Des limites de la tutelle

Autre pierre à l'édifice : celle apportée par un décret du 27 septembre 2019 portant création de l'inspection générale de l'Éducation, du Sport et de la Recherche (IGESR). Son but ? "Articuler mieux encore les politiques publiques à l'école, de la maternelle au doctorat, touchant aussi bien l'éducation, la formation et l'épanouissement de la jeunesse, l'engagement des élèves et des étudiants dans le sport, la vie associative ou encore la lecture publique, avec les politiques contribuant au lien social et à l'équilibre des territoires".
À la lecture de ces textes, le doute n'est plus permis. L'idée de rapprocher les deux ministères – et de mettre l'un sous la tutelle de l'autre – ne date pas de la nomination de Jean Castex au poste de Premier ministre. Loin s'en faut.

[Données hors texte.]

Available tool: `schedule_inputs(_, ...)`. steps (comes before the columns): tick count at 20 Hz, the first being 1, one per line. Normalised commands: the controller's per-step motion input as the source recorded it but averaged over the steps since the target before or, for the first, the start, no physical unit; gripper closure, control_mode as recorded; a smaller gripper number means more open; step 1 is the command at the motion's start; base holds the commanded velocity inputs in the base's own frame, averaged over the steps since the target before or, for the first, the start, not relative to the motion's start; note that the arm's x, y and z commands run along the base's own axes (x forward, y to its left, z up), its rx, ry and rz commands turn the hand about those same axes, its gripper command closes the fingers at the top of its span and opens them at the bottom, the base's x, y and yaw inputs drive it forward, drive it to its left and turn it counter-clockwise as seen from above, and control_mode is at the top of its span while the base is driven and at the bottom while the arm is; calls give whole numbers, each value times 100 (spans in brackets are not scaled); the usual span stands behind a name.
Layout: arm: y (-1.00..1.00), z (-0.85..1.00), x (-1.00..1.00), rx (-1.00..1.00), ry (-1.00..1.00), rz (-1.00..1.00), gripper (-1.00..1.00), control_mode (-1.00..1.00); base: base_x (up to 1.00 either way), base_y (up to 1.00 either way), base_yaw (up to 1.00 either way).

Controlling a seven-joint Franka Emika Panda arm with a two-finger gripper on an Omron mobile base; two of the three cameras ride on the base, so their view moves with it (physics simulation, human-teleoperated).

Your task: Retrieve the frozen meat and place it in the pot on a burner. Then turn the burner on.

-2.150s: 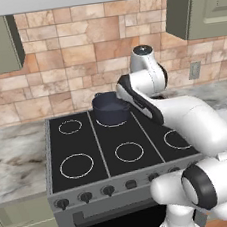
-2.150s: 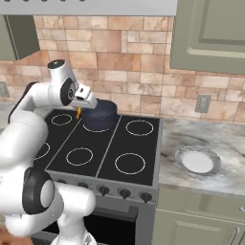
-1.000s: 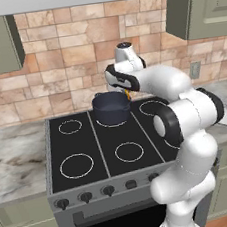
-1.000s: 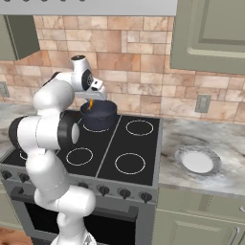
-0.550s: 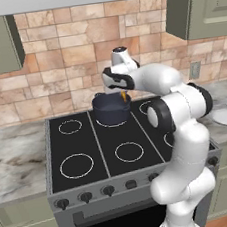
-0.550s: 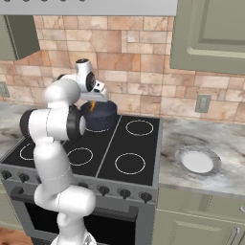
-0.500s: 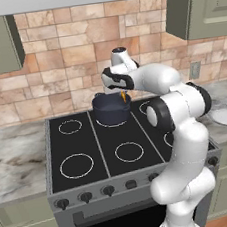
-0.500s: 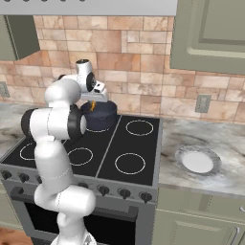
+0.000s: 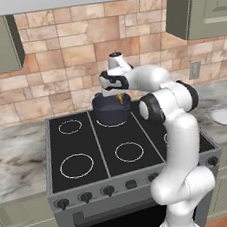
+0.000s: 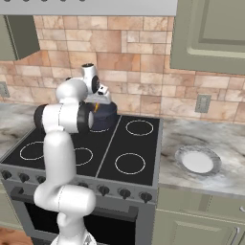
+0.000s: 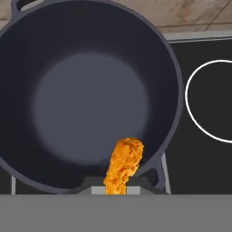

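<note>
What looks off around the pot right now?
Nothing stands out. The pot sits upright on the cooktop, empty inside. The shut gripper holds the meat over the pot's rim, not yet dropped.

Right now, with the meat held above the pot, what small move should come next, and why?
Probably open the gripper and drop the meat. In the hand view the orange piece hangs over the near inner wall of the empty pot, inside its rim, so a release should land it inside; nudging toward the centre first would be safer.
</note>
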Motion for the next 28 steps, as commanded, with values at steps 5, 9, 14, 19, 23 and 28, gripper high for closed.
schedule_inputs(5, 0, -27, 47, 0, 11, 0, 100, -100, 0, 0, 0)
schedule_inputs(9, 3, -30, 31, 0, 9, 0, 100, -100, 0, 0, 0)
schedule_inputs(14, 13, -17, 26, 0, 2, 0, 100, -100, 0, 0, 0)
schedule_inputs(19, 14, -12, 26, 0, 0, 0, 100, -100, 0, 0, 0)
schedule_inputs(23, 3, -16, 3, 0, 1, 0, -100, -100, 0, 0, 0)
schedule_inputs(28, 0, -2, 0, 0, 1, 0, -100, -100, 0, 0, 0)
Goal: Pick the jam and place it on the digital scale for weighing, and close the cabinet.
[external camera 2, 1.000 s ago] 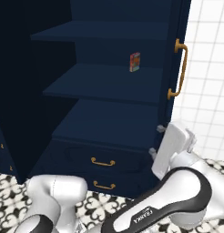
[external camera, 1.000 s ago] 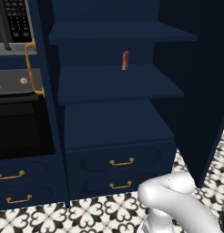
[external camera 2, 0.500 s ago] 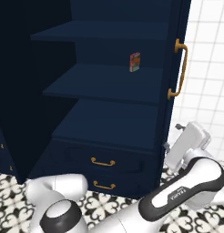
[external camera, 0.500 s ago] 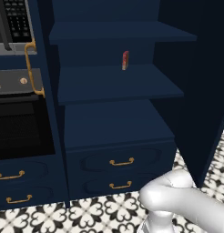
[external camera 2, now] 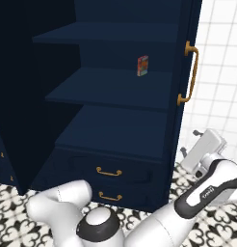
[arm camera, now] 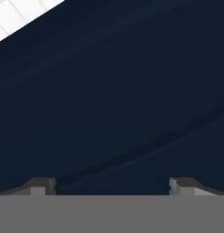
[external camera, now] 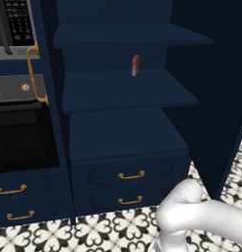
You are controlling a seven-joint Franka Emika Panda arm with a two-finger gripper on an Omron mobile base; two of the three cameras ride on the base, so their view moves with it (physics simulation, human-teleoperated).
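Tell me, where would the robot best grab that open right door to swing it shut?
Probably by the brass handle. Its upright bar stands off the door on two mounts, so a finger can slip in on each side. It sits on the outer face, toward the tiled wall, so come from that side. The open gripper is there, lower down.

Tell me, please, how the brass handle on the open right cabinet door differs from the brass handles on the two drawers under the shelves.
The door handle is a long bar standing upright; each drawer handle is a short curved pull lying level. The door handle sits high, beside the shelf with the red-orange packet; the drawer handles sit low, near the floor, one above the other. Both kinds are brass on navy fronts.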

Pourtant, la tutelle aura ses limites, qui se dessinent déjà. Tout d'abord, le principal texte de l'actuel quinquennat en matière de sports – la loi Sport et société – est déjà dans les tuyaux. Elle ne portera pas la marque de Jean-Michel Blanquer. Reste l'important chantier de Paris 2024. Le Premier ministre en personne, grand connaisseur du dossier pour en avoir été le délégué interministériel, gardera, ne serait-ce que pour des raisons d'efficacité, un regard constant sur le dossier. Jean-Michel Blanquer pourrait, là encore, rester éloigné des débats. N'a-t-il pas déjà beaucoup à faire avec le plus grand des ministères, tant en termes de budget que d'effectifs ? Malgré la tutelle, la confiance renouvelée en Roxana Maracineanu devrait lui laisser les mains libres pour traiter en toute autonomie les dossiers 100% sport.